### What to produce
For the records below, output each line exactly as it appears, from the first through the line with "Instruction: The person".

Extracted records
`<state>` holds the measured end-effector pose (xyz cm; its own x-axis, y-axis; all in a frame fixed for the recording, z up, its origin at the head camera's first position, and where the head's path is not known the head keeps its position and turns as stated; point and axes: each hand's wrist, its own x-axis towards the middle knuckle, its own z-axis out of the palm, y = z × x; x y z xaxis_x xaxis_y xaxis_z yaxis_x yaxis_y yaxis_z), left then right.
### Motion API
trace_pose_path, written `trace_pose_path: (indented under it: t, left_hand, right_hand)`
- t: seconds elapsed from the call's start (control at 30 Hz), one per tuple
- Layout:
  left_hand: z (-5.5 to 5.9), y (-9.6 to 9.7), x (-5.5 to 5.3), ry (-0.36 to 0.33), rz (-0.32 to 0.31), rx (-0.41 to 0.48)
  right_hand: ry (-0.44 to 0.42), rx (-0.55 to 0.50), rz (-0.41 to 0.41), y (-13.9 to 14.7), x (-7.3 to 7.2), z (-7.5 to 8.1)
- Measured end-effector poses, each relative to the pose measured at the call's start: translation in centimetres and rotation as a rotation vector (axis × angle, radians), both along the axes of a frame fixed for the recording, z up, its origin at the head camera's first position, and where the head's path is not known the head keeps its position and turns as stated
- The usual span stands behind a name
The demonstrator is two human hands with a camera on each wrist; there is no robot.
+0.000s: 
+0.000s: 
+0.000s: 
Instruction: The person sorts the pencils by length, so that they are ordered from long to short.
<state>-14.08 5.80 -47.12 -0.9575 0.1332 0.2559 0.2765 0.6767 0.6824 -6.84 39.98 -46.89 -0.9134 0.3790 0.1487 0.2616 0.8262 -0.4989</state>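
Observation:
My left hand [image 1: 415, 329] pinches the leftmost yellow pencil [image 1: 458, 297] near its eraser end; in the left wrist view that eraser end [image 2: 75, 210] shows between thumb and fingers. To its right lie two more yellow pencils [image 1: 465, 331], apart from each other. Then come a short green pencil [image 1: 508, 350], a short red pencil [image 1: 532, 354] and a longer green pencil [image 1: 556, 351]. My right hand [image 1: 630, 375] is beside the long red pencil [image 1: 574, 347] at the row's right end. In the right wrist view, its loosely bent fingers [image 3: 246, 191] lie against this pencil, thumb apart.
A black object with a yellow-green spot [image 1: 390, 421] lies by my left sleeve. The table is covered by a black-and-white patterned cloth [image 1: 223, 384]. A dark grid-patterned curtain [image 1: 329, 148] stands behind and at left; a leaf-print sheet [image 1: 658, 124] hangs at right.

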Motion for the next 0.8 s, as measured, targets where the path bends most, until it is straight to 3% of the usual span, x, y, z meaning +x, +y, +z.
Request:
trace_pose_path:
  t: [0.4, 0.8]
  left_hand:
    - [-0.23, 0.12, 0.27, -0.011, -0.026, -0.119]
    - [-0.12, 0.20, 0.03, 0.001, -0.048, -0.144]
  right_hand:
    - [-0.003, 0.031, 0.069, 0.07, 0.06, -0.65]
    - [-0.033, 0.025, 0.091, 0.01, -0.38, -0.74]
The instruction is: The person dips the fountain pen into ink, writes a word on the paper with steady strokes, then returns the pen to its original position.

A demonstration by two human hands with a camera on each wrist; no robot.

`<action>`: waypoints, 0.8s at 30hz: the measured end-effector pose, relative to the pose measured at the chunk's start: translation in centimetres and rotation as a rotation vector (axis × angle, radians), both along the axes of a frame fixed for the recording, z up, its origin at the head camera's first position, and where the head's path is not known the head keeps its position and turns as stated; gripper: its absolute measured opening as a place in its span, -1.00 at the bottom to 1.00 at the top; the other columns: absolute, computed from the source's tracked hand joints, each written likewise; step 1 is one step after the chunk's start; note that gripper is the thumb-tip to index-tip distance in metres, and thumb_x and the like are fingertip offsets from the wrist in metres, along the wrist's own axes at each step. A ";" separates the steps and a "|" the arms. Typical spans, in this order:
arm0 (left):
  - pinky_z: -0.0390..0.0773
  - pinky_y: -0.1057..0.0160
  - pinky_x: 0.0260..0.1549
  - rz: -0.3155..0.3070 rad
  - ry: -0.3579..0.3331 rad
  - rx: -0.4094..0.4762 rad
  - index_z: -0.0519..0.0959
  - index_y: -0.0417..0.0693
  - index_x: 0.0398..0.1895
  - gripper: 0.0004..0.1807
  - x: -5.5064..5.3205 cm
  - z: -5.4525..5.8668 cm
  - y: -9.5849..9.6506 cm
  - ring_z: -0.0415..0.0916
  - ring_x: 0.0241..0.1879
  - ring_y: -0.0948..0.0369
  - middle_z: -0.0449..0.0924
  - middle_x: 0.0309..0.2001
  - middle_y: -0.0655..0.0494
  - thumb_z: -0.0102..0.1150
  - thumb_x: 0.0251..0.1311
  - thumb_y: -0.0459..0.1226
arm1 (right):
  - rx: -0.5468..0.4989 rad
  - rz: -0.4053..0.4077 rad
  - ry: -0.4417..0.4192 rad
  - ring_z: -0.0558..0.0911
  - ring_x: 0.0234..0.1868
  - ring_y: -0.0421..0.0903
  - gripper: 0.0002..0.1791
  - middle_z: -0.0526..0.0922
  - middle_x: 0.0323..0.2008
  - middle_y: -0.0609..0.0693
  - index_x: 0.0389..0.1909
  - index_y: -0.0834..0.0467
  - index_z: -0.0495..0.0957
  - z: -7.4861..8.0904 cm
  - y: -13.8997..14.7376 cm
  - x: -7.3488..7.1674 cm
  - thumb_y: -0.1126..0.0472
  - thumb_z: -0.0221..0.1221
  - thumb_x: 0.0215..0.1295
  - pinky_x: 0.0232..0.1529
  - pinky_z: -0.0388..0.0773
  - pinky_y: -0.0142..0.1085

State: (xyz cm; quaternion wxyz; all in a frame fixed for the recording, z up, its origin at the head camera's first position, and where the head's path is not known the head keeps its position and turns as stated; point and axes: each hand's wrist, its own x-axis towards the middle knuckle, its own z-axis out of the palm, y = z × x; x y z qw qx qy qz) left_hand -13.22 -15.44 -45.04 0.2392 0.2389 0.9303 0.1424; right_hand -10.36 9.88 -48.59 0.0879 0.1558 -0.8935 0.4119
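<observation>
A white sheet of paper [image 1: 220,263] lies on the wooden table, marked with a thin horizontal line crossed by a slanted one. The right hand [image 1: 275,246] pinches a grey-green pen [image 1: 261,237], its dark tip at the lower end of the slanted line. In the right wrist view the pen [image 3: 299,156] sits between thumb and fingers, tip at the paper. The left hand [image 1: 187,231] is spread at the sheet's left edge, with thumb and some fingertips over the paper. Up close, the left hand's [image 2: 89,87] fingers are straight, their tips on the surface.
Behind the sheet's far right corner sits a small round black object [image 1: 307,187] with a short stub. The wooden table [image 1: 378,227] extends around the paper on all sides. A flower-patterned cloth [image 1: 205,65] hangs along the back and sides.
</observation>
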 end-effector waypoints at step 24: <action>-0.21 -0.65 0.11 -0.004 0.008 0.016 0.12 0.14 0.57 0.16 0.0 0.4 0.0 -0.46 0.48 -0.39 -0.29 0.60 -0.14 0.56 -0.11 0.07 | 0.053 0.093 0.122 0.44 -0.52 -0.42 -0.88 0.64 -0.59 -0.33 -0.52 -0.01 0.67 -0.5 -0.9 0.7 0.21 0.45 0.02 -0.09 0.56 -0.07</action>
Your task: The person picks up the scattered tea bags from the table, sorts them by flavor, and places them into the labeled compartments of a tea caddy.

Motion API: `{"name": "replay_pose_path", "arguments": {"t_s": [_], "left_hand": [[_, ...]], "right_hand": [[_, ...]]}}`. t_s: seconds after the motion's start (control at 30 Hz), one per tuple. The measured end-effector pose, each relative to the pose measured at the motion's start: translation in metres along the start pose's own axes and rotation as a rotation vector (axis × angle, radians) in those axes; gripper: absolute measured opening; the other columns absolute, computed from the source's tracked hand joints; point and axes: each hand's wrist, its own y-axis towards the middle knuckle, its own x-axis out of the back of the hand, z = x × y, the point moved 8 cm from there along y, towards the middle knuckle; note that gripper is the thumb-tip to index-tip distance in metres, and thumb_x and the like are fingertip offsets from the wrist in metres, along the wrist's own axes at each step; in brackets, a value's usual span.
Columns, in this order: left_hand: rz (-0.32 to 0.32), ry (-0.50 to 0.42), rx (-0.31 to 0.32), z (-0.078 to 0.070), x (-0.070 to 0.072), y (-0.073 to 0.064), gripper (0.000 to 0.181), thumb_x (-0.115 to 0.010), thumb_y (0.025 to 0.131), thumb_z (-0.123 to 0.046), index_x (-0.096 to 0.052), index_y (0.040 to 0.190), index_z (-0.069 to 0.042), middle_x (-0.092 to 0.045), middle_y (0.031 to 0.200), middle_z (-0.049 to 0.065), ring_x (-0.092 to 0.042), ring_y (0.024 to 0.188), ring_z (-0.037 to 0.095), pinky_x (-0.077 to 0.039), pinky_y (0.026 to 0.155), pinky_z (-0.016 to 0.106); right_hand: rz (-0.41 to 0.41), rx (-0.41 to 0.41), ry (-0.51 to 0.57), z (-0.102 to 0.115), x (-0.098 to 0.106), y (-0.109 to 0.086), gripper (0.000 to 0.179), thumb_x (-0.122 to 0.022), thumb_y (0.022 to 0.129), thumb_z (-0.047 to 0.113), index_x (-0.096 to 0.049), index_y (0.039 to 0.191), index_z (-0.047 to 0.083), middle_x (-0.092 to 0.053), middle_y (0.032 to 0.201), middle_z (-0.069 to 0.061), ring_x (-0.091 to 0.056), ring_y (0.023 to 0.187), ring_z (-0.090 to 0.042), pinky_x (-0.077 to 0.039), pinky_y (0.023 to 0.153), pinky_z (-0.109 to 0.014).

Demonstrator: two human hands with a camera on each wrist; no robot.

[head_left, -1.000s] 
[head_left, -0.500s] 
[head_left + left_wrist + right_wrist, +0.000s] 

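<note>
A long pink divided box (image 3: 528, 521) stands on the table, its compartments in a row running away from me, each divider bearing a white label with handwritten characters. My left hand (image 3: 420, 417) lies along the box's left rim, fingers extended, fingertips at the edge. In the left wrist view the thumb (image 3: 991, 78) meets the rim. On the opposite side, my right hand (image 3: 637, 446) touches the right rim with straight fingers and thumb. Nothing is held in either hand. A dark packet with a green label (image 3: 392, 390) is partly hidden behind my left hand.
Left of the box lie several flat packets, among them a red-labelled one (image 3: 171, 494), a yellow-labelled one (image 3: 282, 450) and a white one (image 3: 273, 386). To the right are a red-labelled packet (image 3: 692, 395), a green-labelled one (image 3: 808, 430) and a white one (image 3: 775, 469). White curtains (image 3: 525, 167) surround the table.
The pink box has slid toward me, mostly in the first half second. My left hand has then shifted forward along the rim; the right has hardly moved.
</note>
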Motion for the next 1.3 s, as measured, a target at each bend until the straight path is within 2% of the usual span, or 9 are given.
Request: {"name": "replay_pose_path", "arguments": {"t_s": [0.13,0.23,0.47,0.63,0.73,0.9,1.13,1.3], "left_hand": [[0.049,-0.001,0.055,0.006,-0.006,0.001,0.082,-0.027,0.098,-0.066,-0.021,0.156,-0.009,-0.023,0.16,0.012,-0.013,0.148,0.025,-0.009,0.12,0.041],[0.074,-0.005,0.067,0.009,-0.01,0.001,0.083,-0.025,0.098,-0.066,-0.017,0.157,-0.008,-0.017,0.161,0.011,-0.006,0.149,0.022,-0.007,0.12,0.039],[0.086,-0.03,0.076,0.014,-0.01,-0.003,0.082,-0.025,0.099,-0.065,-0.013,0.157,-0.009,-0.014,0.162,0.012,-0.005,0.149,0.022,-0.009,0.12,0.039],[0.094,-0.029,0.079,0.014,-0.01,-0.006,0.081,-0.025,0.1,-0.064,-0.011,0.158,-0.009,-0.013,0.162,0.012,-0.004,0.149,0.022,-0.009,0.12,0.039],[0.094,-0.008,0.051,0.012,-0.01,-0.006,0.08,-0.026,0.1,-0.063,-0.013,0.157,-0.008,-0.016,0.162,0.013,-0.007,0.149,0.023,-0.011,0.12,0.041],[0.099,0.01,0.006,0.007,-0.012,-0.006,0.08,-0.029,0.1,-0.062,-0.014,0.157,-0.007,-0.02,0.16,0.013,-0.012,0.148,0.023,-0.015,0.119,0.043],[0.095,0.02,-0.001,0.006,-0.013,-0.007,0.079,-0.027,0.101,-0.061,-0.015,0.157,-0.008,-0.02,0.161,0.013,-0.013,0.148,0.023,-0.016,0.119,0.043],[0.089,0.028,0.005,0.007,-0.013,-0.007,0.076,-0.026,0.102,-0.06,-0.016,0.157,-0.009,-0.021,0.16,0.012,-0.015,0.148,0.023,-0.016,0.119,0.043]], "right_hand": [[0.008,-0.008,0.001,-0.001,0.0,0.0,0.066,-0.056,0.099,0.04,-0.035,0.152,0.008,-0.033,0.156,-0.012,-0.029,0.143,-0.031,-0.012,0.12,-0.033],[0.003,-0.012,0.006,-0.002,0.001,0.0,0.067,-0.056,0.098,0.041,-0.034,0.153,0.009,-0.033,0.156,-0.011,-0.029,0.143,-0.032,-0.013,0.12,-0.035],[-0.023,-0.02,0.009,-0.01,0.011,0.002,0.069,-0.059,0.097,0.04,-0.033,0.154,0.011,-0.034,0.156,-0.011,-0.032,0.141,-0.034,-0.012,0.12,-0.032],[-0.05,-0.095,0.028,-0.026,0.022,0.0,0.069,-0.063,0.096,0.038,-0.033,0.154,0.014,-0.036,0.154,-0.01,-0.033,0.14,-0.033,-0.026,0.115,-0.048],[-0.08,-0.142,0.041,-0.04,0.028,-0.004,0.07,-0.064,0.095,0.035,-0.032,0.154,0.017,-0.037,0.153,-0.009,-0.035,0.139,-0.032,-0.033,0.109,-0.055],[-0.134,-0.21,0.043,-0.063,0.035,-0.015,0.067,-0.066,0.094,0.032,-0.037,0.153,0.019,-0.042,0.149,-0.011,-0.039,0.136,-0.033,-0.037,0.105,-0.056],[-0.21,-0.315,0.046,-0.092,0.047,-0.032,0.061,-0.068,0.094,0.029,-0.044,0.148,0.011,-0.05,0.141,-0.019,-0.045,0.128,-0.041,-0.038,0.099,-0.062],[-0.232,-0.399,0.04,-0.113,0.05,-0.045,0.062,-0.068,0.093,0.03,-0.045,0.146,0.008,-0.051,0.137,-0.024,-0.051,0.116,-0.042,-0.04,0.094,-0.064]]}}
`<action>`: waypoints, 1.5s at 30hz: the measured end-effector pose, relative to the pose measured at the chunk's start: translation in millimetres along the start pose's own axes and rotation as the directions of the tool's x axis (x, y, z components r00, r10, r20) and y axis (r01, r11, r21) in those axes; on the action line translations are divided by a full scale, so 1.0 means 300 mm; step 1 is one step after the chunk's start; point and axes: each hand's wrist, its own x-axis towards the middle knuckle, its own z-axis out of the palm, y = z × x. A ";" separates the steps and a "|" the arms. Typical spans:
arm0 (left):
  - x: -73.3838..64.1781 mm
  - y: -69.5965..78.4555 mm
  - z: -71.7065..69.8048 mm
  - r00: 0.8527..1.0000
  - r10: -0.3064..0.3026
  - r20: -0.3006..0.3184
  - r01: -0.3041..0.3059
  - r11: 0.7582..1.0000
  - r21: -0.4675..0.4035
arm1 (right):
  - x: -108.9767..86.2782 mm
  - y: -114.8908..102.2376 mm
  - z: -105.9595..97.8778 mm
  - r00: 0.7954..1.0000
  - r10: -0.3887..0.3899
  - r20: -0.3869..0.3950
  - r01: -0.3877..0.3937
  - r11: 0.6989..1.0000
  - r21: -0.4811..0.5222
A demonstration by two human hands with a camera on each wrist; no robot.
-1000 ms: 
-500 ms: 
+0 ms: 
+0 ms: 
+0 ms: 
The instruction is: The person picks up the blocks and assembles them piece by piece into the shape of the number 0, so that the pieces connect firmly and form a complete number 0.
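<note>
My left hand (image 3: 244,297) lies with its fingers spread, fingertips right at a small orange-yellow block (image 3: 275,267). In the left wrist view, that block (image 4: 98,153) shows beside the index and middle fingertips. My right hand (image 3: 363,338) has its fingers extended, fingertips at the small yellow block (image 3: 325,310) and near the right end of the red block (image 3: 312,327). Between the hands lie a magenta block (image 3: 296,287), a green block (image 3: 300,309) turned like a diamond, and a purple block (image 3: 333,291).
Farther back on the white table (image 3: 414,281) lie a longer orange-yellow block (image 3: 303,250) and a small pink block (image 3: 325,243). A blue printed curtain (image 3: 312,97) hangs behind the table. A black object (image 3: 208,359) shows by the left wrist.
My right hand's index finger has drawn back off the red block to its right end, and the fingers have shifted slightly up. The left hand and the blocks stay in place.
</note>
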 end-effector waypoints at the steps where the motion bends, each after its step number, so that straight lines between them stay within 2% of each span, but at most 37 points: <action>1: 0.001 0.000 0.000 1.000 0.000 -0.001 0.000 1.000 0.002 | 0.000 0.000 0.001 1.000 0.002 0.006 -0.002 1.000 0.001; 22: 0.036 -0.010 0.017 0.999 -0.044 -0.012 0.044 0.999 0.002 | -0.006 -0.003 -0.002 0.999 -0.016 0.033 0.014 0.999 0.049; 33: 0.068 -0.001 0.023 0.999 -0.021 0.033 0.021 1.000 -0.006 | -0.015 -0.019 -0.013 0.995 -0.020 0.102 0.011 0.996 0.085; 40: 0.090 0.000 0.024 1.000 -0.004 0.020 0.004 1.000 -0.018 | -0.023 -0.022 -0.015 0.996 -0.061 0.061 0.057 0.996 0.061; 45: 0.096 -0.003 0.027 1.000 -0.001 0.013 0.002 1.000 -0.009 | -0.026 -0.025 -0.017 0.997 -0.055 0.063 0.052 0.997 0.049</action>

### Finished task
`<state>` holds the measured end-effector pose (xyz cm; its own x-axis, y-axis; all in a frame fixed for the recording, z up, its origin at the head camera's first position, and where the head's path is not known the head keeps its position and turns as stated; point and axes: each hand's wrist, its own x-axis towards the middle knuckle, its own z-axis out of the palm, y = z × x; x y z xaxis_x xaxis_y xaxis_z yaxis_x yaxis_y yaxis_z), left then right.
### Motion API
trace_pose_path, written `trace_pose_path: (indented under it: t, left_hand, right_hand)`
- t: seconds elapsed from the call's start (control at 30 Hz), one per tuple
- Layout:
  left_hand: z (-5.5 to 5.9), y (-9.6 to 9.7), x (-5.5 to 5.3), ry (-0.36 to 0.33), rz (-0.32 to 0.31), rx (-0.41 to 0.48)
  right_hand: ry (-0.44 to 0.42), rx (-0.55 to 0.50), rz (-0.41 to 0.41), y (-13.9 to 14.7), x (-7.3 to 7.2), z (-7.5 to 8.1)
- Measured end-effector poses, each relative to the pose measured at the call's start: translation in centimetres and rotation as a rotation vector (axis × angle, radians), both along the axes of a frame fixed for the recording, z up, its origin at the head camera's first position, and where the head's path is not known the head keeps its position and turns as stated
- The usual span stands behind a name
The demonstrator is two human hands with a camera on each wrist; there is no robot.
+0.000s: 
+0.000s: 
+0.000s: 
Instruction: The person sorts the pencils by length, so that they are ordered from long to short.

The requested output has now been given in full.